2°) d’enjoindre au directeur général de la caisse primaire d’assurance maladie de la Seine-Saint-Denis, d’une part, de rétablir sans délai le conventionnement du centre de santé qu’elle gère au 38, boulevard Rouget de l’Isle à Montreuil, d’autre part, de reprendre sans délai le paiement des prestations facturées par ce centre ;

3°) de mettre à la charge de la caisse primaire d’assurance maladie de la Seine-Saint-Denis la somme de 4 000 euros au titre de l’article L. 761-1 du code de justice administrative.

Vu les autres pièces du dossier.

Vu le code de justice administrative.


Considérant ce qui suit :

Aux termes du 1er alinéa de l'article R. 222-1 du code de justice administrative : « (…) les présidents de formation de jugement des tribunaux (…) peuvent, par ordonnance : (…) 4° Rejeter les requêtes manifestement irrecevables, lorsque la juridiction n'est pas tenue d'inviter leur auteur à les régulariser ou qu'elles n'ont pas été régularisées à l'expiration du délai imparti par une demande en ce sens ; (…) ». Aux termes de l’article R. 412-1 du code de justice administrative : « La requête doit, à peine d'irrecevabilité, être accompagnée, sauf impossibilité justifiée, de l'acte attaqué ou, dans le cas mentionné à l'article R. 421-2, de la pièce justifiant de la date de dépôt de la réclamation (…) ». Il résulte de ces articles qu’une requête à laquelle n’est pas jointe la décision attaquée ou la copie de la réclamation préalable à l’administration et qui n’a pas été régularisée est irrecevable et peut être rejetée, sans instruction contradictoire.

La requête de l’Association montreuilloise pour la santé bucco-dentaire pour tous tend à l’annulation de la décision du 17 novembre 2025 du directeur général de la caisse primaire d’assurance maladie de la Seine-Saint-Denis suspendant « la possibilité pour la structure inscrite au FINESS n° 930029566 d’exercer dans le cadre conventionnel sans sursis pour une durée de cinq ans et le versement des rémunérations forfaitaires autres qu’à l’acte à compter du 25 novembre 2025 », et à l’annulation de la décision de la lui appliquer du 5 décembre 2025.

L’Association montreuilloise pour la santé bucco-dentaire pour tous a produit cette décision du 5 décembre 2025, laquelle est un courriel indiquant « Bonjour, je vous invite à vous référer au courrier transmis par la cpam de la Seine-St-Denis le 17/11/2025 en LRAR » et ne constitue dès lors pas une décision faisant grief et susceptible de recours, ainsi, notamment, qu’un courrier de la caisse du 26 novembre 2025 lui rappelant ses obligations du fait de la sanction prononcée à son encontre le 17 novembre 2025. Elle n’a toutefois pas joint à sa requête cette décision du 17 novembre 2025, conformément aux dispositions de l’article R. 412-1 du code de justice administrative.

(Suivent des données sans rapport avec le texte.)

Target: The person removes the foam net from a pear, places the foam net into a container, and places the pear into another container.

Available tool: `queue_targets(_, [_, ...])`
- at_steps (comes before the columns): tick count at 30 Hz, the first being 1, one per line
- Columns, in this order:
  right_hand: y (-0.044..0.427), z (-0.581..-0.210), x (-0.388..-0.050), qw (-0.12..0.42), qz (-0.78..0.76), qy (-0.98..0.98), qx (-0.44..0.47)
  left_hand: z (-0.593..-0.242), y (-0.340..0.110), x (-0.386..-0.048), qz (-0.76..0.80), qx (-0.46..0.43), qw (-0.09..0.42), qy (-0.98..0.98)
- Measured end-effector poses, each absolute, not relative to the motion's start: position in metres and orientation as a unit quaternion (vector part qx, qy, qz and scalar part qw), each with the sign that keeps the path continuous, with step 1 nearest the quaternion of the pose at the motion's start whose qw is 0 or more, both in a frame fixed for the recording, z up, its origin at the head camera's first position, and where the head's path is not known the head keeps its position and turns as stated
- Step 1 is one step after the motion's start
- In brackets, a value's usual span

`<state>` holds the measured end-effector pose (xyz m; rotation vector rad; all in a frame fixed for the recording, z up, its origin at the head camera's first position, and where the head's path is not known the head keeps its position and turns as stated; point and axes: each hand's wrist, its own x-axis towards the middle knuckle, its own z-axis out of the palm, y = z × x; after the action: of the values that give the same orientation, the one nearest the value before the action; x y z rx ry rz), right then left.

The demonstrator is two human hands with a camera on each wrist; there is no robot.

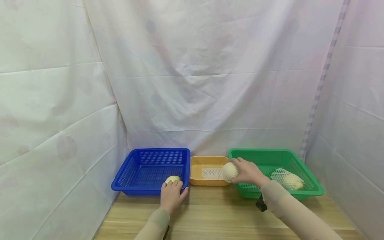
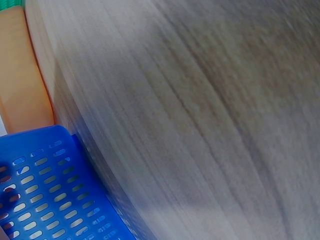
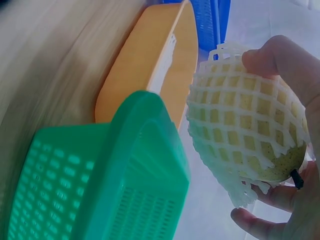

Par un courrier qui lui a été notifié le 5 janvier 2026 par la voie de l’application Télérecours, l’association requérante a été invitée à régulariser sa requête en produisant, dans un délai de quinze jours, ladite décision du 17 novembre 2025 ou, à défaut, tout élément établissant les démarches entreprises en vue d’en obtenir la communication. Aucune régularisation n’étant parvenue au tribunal dans le délai imparti, échu le 21 janvier 2026, la requête de l’Association montreuilloise pour la santé bucco-dentaire pour tous est manifestement irrecevable et doit être rejetée pour ce motif, en toutes ses conclusions.


ORDONNE :


Article 1er : La requête de l’Association montreuilloise pour la santé bucco-dentaire pour tous est rejetée.

Article 2 : La présente ordonnance sera notifiée à l’Association montreuilloise pour la santé bucco-dentaire pour tous et à la caisse primaire d’assurance maladie de la Seine-Saint-Denis.

Fait à Montreuil, le 11 février 2026.


Le président de la 5e chambre,



J.-F. Baffray


La République mande et ordonne au ministre de la santé, des familles, de l’autonomie et des personnes handicapées en ce qui le concerne ou à tous commissaires de justice à ce requis en ce qui concerne les voies de droit commun contre les parties privées, de pourvoir à l’exécution de la présente décision.